_Assignment:_ Please set down exactly the lines of the listing below from the line containing "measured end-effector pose" through the line containing "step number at", both lines included, leaving out all other lines.
━━━━━━━━━━
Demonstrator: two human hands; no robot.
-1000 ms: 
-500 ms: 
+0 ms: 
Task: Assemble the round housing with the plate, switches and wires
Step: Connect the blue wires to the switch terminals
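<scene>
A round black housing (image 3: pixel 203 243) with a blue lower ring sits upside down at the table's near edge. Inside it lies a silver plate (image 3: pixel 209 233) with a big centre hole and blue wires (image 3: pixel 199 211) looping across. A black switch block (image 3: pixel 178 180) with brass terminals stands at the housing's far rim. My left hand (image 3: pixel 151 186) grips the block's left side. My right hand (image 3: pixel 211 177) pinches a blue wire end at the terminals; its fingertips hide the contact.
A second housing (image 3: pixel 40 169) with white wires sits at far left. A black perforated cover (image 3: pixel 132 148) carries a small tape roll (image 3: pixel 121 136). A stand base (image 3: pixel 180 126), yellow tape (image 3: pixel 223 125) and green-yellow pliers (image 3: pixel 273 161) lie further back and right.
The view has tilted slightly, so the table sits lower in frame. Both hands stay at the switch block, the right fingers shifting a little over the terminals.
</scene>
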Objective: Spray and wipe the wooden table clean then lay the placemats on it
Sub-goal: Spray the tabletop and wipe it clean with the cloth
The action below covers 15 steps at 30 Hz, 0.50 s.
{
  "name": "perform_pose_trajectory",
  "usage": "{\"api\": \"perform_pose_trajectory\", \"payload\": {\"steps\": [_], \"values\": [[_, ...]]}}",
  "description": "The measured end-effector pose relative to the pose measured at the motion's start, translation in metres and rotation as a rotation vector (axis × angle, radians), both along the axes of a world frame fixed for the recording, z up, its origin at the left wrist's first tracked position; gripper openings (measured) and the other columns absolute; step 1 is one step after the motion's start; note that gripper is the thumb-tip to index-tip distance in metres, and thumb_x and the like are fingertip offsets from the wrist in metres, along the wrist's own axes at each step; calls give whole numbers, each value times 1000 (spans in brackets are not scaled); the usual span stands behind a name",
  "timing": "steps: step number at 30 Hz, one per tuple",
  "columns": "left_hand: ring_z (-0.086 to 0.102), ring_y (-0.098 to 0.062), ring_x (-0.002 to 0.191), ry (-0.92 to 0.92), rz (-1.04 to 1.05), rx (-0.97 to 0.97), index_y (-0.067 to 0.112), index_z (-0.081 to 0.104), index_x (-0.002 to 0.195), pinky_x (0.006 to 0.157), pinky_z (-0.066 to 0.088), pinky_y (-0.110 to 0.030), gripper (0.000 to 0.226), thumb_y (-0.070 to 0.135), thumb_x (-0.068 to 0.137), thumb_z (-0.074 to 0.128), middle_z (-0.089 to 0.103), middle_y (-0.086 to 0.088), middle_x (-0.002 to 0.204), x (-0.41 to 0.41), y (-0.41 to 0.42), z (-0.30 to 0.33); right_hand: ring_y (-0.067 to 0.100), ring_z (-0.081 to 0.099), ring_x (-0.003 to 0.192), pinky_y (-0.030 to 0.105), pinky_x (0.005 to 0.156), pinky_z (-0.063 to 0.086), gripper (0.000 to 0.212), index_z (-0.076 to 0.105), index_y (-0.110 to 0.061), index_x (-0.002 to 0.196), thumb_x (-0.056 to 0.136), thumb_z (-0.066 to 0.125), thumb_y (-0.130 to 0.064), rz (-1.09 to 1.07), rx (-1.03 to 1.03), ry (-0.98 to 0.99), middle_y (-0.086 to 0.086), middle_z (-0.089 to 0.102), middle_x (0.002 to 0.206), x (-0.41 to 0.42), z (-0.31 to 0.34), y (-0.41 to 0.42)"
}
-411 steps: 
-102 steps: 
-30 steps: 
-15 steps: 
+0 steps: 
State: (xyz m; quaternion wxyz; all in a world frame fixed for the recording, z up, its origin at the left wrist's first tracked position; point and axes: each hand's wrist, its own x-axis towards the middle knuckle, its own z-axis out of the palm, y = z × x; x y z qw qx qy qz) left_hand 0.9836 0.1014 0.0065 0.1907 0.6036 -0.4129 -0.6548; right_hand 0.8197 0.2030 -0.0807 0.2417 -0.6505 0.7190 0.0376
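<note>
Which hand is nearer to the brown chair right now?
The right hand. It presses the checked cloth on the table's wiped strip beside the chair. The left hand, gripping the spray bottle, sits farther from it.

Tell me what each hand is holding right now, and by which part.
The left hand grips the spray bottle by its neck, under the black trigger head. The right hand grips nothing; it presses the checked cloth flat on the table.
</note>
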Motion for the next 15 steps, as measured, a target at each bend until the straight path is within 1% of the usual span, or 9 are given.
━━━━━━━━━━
_Exercise output:_
  "description": "The measured end-effector pose relative to the pose measured at the motion's start, translation in metres and rotation as a rotation vector (axis × angle, radians), both along the axes of a world frame fixed for the recording, z up, its origin at the left wrist's first tracked position; gripper openings (measured) and the other columns absolute; step 1 is one step after the motion's start; note that gripper is the thumb-tip to index-tip distance in metres, and thumb_x and the like are fingertip offsets from the wrist in metres, along the wrist's own axes at each step; calls give whole numbers, each value times 1000 (spans in brackets are not scaled); the usual span stands behind a name",
  "timing": "steps: step number at 30 Hz, one per tuple",

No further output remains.